EXERCISE BRIEF.
Each line that contains "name" needs to be copied from the listing.

DATA PROVIDED.
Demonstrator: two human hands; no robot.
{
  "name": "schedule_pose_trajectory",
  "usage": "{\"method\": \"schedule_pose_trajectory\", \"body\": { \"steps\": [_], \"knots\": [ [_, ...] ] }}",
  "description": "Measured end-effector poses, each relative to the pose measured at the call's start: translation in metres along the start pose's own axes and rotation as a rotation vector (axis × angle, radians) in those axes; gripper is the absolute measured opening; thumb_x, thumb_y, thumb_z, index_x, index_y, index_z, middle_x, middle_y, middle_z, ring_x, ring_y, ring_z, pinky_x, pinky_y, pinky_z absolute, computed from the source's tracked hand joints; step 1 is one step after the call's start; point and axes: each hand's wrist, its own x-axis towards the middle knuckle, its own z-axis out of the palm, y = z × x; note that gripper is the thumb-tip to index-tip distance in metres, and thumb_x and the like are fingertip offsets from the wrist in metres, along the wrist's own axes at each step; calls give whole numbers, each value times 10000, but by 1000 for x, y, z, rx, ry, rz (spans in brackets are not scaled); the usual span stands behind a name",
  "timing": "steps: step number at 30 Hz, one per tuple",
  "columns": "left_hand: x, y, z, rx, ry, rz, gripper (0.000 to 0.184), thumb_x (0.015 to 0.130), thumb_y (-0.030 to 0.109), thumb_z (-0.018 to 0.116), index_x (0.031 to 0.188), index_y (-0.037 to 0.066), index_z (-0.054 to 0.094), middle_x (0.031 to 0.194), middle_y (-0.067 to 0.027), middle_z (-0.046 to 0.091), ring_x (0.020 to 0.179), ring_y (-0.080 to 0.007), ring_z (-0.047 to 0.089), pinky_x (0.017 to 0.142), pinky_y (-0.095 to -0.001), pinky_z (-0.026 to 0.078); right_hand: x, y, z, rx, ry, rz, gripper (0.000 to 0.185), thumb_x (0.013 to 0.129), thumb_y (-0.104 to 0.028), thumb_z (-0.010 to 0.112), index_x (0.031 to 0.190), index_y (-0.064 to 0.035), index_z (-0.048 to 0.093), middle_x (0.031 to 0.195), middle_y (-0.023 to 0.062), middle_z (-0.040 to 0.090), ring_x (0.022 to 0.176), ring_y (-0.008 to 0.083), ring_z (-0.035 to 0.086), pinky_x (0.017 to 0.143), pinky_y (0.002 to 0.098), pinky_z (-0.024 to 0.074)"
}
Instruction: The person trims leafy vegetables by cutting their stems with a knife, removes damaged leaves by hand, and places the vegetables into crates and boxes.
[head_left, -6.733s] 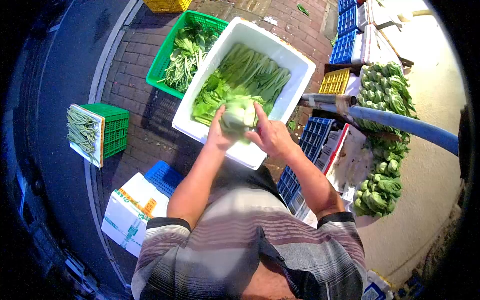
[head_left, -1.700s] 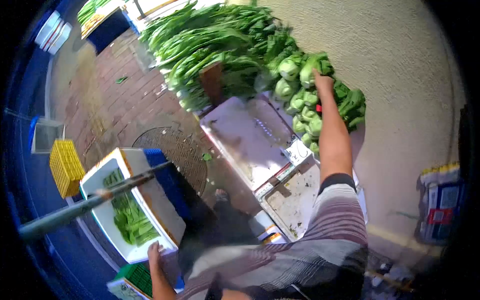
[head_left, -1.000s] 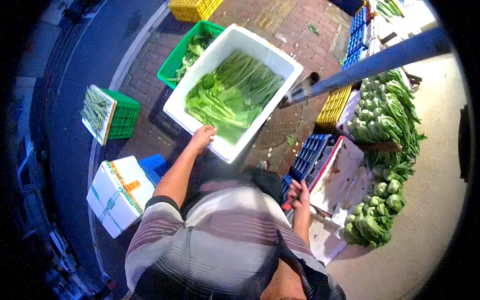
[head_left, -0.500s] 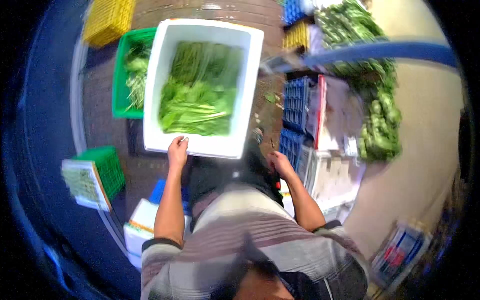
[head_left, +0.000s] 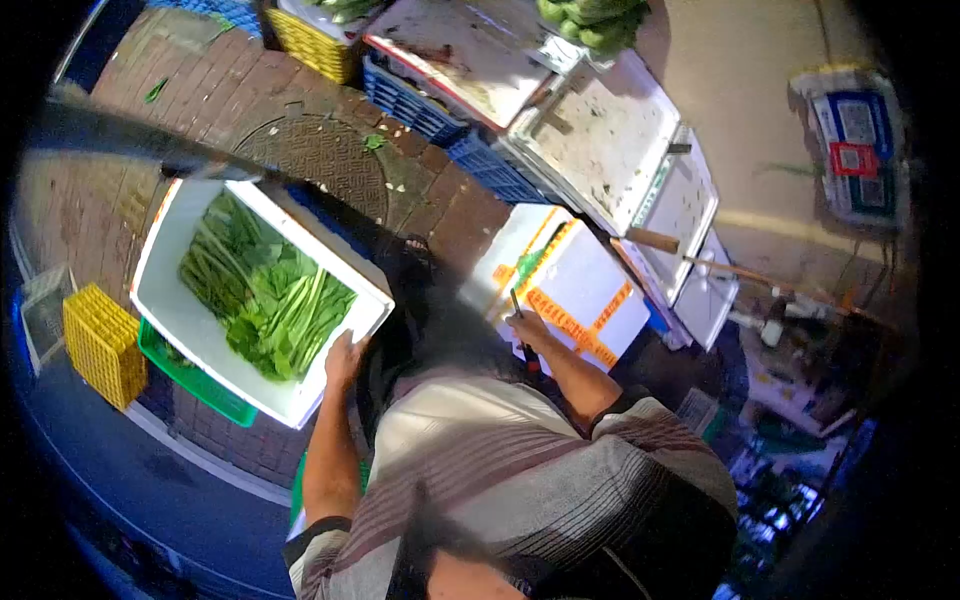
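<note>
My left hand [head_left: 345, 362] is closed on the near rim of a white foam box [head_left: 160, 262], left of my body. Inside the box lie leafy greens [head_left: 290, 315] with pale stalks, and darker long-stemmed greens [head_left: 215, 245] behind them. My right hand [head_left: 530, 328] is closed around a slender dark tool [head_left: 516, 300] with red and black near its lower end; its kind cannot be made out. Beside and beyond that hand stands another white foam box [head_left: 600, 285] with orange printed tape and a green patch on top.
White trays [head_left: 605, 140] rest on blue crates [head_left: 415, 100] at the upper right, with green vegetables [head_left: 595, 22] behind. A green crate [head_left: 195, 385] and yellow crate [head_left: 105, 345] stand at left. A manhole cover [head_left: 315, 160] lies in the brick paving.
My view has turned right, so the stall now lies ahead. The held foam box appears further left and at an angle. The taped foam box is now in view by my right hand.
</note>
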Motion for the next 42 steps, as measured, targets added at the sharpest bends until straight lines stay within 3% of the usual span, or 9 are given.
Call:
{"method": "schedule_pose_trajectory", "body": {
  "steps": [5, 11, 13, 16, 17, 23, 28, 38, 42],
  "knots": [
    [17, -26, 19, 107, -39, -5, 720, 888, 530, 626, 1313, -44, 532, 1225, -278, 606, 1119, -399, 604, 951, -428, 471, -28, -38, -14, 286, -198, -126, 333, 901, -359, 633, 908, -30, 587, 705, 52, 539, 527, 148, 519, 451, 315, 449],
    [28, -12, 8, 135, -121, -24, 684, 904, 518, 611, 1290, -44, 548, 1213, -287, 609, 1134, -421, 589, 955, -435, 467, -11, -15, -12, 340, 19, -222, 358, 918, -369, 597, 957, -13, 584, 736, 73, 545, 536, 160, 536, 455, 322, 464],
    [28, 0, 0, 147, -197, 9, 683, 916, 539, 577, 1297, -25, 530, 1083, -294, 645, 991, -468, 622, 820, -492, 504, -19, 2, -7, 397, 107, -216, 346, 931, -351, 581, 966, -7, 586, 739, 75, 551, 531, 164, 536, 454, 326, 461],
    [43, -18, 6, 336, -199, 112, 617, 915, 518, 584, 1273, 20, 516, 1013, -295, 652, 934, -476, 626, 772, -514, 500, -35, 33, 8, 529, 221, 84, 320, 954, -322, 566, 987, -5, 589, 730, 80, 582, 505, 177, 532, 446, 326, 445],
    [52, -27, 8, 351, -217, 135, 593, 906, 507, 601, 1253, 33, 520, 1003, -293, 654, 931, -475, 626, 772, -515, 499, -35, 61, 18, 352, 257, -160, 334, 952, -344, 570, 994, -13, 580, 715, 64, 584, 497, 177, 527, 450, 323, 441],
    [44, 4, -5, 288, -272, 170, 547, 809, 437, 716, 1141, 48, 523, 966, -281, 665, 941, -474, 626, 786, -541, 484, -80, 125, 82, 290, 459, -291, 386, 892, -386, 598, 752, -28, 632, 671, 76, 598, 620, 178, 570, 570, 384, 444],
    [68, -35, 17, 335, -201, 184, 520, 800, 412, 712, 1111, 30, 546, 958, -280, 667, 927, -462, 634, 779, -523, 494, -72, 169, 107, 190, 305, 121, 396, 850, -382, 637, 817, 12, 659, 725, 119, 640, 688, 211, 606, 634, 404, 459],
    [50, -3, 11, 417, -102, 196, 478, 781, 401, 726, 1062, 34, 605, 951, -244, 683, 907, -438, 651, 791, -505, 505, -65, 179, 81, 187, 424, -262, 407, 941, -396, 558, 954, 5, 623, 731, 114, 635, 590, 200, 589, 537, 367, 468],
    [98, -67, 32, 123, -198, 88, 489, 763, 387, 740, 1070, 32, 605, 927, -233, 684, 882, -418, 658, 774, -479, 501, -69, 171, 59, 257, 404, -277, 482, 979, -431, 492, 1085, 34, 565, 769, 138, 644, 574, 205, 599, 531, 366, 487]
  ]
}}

RESPONSE TO THIS TASK.
  "name": "schedule_pose_trajectory",
  "description": "Measured end-effector poses, each relative to the pose measured at the call's start: translation in metres along the start pose's own axes and rotation as a rotation vector (axis × angle, radians) in those axes; gripper is the absolute measured opening; thumb_x, thumb_y, thumb_z, index_x, index_y, index_z, middle_x, middle_y, middle_z, ring_x, ring_y, ring_z, pinky_x, pinky_y, pinky_z absolute, computed from the source's tracked hand joints; step 1 is one step after the call's start; point and axes: each hand's wrist, its own x-axis towards the middle knuckle, its own z-axis out of the palm, y = z × x; note that gripper is the thumb-tip to index-tip distance in metres, and thumb_x and the like are fingertip offsets from the wrist in metres, along the wrist's own axes at each step; calls give whole numbers, each value times 10000, but by 1000 for x, y, z, rx, ry, rz (spans in brackets are not scaled); the usual span stands behind a name",

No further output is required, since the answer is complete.